* _What the task asks_: Because only the count matters, report how many lines in the material hold the string "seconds" and nothing more.
START Data extract
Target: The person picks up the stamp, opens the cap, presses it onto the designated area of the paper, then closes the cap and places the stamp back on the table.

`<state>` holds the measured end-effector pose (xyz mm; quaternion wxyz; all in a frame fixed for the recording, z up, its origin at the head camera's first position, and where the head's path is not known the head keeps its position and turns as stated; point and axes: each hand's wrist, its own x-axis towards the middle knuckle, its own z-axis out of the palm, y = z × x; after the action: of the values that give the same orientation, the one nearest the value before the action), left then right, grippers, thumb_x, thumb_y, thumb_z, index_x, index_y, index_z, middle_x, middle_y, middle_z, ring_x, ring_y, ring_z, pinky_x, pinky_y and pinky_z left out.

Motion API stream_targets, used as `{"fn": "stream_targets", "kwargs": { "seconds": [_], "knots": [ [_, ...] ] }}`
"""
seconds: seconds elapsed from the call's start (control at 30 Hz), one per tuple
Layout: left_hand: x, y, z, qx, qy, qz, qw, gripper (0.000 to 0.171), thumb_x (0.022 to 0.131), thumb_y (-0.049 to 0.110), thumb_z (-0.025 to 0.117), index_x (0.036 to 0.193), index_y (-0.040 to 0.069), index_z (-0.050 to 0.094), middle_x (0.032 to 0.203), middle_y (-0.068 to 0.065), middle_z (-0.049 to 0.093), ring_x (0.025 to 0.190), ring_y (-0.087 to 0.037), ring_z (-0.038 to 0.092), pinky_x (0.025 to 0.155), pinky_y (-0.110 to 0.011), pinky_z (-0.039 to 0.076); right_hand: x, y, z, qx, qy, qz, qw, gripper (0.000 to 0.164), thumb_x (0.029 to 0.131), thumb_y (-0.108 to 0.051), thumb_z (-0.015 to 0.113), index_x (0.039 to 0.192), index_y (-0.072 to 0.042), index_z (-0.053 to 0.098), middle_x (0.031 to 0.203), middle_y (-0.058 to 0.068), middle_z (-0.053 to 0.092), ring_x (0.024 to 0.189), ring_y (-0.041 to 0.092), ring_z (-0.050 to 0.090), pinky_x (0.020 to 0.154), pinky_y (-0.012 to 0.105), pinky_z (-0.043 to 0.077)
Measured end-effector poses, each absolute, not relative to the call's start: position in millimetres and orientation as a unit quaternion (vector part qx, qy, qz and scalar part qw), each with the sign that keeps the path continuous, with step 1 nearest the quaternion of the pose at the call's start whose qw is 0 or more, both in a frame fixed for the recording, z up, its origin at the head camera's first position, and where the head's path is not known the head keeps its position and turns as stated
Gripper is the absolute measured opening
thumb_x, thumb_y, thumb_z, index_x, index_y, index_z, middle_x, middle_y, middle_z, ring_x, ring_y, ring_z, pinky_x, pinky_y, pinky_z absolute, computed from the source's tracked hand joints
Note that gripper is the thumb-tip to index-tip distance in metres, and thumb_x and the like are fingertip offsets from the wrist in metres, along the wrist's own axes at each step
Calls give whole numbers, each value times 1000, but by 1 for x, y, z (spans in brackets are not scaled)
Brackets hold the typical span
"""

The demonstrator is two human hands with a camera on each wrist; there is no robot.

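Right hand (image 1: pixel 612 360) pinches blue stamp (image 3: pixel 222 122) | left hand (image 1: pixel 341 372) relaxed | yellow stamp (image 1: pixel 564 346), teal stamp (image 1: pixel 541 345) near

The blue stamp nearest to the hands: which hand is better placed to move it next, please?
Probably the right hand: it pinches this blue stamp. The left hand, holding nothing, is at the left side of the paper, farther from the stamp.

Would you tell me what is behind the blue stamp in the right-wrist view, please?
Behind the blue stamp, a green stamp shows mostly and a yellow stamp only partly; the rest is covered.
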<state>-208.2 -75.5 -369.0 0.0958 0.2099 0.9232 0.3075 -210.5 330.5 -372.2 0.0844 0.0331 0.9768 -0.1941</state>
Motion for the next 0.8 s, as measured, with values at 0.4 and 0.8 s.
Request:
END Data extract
* _Response to this task_: 2